[EXERCISE DIRECTIONS]: Beginning with the opening line, restate the following material exactly, up through the line that contains "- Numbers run".

=====

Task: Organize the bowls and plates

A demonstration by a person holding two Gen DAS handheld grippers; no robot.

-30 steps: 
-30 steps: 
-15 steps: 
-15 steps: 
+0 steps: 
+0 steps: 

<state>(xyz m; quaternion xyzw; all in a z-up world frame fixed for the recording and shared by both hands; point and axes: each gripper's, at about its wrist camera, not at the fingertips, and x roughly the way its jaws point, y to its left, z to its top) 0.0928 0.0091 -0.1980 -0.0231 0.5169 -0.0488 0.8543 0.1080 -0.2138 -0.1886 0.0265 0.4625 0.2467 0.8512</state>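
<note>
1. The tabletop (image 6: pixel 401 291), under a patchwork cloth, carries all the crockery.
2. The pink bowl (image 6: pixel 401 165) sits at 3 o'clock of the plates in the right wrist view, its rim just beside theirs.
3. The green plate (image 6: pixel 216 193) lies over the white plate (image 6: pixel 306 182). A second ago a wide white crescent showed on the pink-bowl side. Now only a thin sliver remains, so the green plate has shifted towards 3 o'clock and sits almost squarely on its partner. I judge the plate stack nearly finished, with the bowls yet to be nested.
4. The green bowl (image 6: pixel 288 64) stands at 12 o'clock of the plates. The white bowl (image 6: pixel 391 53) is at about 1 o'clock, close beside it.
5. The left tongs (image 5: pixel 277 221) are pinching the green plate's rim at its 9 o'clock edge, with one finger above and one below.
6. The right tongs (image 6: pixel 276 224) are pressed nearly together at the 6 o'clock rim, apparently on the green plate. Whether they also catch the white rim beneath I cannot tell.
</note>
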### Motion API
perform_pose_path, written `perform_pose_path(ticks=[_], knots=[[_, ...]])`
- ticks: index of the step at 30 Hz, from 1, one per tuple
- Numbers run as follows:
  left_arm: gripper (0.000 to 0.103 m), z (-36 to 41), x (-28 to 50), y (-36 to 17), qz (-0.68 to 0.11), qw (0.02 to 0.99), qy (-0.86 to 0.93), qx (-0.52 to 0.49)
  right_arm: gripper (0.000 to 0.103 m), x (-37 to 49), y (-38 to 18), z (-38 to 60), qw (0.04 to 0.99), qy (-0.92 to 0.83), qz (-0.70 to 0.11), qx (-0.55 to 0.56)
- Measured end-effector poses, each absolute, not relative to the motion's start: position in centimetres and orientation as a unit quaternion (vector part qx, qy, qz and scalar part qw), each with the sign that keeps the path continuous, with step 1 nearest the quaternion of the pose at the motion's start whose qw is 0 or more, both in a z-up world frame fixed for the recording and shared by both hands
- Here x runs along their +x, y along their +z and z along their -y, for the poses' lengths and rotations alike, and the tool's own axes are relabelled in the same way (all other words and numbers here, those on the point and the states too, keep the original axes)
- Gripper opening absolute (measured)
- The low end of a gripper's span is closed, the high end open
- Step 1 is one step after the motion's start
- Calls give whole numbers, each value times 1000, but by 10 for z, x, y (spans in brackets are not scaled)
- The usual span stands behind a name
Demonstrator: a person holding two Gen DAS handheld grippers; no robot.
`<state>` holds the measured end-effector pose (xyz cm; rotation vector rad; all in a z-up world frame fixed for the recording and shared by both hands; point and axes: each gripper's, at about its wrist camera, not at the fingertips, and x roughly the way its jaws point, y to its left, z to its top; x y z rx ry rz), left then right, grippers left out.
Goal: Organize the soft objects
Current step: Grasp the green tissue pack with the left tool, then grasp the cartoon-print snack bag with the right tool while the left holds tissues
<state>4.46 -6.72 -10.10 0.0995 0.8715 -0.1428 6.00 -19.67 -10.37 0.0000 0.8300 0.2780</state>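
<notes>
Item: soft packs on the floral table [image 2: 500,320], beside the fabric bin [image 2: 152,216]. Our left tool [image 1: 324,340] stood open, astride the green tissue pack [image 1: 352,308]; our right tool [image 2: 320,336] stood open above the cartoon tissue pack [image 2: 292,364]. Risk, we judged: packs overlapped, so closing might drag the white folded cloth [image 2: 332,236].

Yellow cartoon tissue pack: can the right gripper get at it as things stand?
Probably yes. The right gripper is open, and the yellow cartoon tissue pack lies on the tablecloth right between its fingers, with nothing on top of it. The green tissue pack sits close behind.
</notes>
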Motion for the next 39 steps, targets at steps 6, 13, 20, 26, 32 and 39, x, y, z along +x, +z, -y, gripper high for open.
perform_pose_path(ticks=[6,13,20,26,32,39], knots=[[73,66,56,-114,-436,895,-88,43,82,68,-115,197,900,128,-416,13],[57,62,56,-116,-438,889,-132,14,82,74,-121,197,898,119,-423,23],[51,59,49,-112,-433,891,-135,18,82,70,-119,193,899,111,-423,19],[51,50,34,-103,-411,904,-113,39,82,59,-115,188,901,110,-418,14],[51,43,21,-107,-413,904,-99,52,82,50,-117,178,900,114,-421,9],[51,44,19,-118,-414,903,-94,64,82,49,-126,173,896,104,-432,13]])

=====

[ANSWER FOR THIS EXERCISE]:
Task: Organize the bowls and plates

A demonstration by a person holding two Gen DAS handheld grippers; no robot.

-30 steps: 
-30 steps: 
-15 steps: 
-15 steps: 
+0 steps: 
+0 steps: 

<state>(xyz m; quaternion xyzw; all in a z-up world frame fixed for the recording and shared by both hands; point and axes: each gripper's, at about its wrist camera, not at the fingertips, and x roughly the way its jaws point, y to its left, z to its top) 0.0928 0.0091 -0.1980 -0.0231 0.5169 -0.0488 0.8543 0.1080 -0.2138 -0.1886 0.0265 0.4625 0.2467 0.8512</state>
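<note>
1. The tabletop (image 6: pixel 401 291), under a patchwork cloth, carries all the crockery.
2. The pink bowl (image 6: pixel 401 165) sits at 3 o'clock of the plates in the right wrist view, its rim just beside theirs.
3. The green plate (image 6: pixel 216 193) lies over the white plate (image 6: pixel 306 182). A second ago a wide white crescent showed on the pink-bowl side. Now only a thin sliver remains, so the green plate has shifted towards 3 o'clock and sits almost squarely on its partner. I judge the plate stack nearly finished, with the bowls yet to be nested.
4. The green bowl (image 6: pixel 288 64) stands at 12 o'clock of the plates. The white bowl (image 6: pixel 391 53) is at about 1 o'clock, close beside it.
5. The left tongs (image 5: pixel 277 221) are pinching the green plate's rim at its 9 o'clock edge, with one finger above and one below.
6. The right tongs (image 6: pixel 276 224) are pressed nearly together at the 6 o'clock rim, apparently on the green plate. Whether they also catch the white rim beneath I cannot tell.
</note>
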### Motion API
perform_pose_path, written `perform_pose_path(ticks=[_], knots=[[_, ...]])`
- ticks: index of the step at 30 Hz, from 1, one per tuple
- Numbers run as follows:

Now the exercise is complete.